Kritische Schwachstellen in allen Systemen
Die kritischen Schwachstellen betreffen die Versionen 9.3.1 und 8.2.1 von Adobe Reader und Acrobat für alle Betriebssysteme. Sie können einen Absturz der Anwendungen verursachen und so einem möglichen Angreifer ermöglichen, die Kontrolle über den Rechner zu erlangen. Adobe empfiehlt daher im aktuellen Sicherheitshinweis APSB10-09 dringend, das entsprechende Update schnellstmöglich zu installieren.
Behoben werden unter anderem verschiedenen Denial-of-Service Schwachstellen, Speicherfehler, Pufferüberläufe und Probleme beim Cross-Site-Scripting. Eine mögliche Attacke kann dabei nicht nur beim Öffnen eines PDF-Dokuments erfolgen, sondern schon durch den Besuch einer manipulierten Website mit einem verwundbaren Browser-Plugin.
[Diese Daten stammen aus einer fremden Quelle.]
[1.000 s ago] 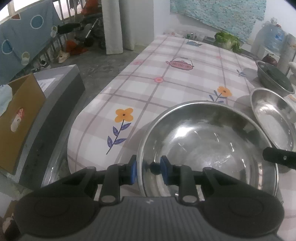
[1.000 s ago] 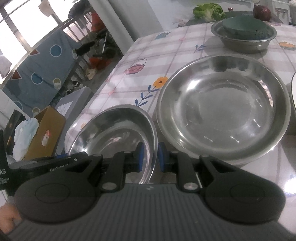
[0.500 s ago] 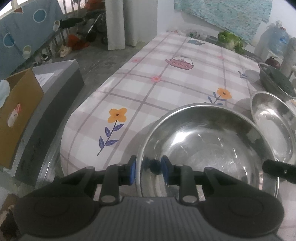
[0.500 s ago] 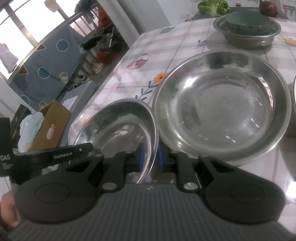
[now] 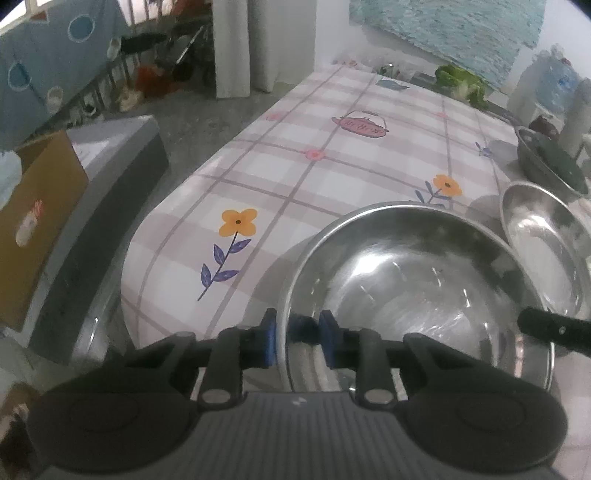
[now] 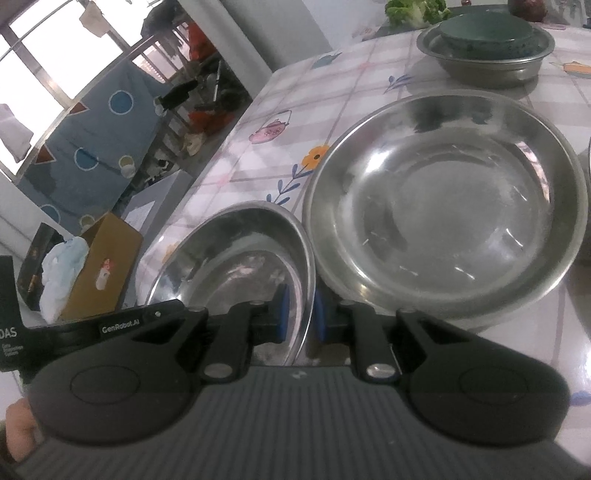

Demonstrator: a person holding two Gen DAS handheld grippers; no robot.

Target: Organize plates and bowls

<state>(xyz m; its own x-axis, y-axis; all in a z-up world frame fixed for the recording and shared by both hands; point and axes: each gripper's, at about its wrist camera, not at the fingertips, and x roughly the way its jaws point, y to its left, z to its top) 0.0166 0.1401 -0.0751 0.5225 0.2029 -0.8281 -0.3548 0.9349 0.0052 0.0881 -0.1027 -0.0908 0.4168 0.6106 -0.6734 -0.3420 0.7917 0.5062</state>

Neuer Updater wird aktiviert
Die aktuellen Versionen 9.3.2 und 8.2.2. des Adobe Reader für Windows, MacOS und Linux sowie von Adobe Acrobat für Windows und MacOS werden über die automatische Update-Funktion ausgeliefert, können aber natürlich auch manuell für die verschiedenen Plattformen heruntergeladen werden.
Mit diesem Sicherheits-Update wird auch der neue Updater für Reader und Acrobat freigeschaltet, um die Auslieferungen von neuen Produktversionen zukünftig zu vereinfachen.